Your instructions:
Line count for "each": give the number of lines in the records below that hold it, and nothing else.

Input data:
····················
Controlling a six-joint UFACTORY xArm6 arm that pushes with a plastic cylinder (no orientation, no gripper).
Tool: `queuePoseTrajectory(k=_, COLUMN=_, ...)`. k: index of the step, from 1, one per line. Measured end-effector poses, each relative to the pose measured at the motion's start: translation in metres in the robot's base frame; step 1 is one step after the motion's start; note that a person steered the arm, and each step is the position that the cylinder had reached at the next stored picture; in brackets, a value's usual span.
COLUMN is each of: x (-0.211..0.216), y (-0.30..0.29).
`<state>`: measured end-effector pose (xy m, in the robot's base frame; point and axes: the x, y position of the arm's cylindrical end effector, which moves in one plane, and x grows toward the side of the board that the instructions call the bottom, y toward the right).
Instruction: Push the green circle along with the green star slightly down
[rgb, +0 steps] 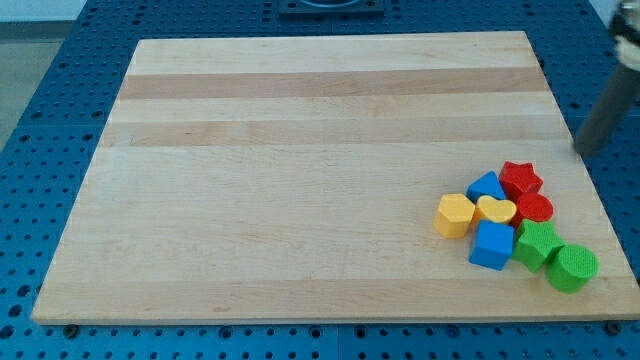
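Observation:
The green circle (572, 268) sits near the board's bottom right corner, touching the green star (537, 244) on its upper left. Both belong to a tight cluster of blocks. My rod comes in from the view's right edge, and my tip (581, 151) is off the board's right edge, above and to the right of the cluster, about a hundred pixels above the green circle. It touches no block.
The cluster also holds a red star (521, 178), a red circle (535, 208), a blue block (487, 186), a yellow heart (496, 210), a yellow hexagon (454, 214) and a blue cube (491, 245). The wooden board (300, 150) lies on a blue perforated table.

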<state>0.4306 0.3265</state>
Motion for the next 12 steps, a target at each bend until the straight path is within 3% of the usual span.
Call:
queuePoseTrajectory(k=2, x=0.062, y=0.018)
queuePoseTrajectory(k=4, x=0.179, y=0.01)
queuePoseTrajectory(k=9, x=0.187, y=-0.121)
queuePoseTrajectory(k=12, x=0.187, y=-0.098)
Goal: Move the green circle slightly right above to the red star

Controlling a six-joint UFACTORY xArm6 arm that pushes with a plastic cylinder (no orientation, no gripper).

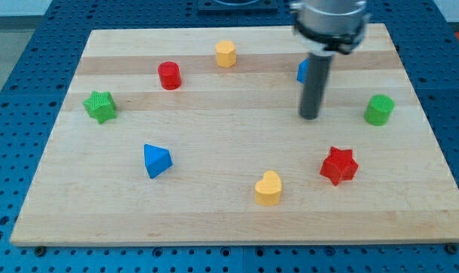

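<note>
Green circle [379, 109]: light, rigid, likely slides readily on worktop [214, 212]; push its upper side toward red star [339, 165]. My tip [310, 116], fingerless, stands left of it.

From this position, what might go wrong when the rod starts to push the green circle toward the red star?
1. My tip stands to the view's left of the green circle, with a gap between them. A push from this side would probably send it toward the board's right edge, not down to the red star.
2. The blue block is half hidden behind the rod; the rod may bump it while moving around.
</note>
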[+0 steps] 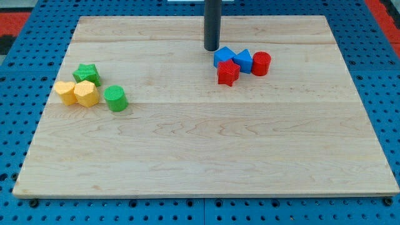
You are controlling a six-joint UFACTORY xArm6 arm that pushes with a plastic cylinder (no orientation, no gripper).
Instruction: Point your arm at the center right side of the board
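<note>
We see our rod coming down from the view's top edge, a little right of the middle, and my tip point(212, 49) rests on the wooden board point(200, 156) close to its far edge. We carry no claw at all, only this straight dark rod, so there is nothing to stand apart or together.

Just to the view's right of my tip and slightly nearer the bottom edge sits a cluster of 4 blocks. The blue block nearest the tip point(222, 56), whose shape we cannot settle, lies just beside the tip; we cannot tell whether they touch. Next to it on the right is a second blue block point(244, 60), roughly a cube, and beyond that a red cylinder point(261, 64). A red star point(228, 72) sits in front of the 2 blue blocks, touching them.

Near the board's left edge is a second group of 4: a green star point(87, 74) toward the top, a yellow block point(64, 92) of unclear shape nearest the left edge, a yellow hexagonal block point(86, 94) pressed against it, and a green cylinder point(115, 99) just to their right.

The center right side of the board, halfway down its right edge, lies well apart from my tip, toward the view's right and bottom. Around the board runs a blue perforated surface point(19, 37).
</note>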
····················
Result of this task:
3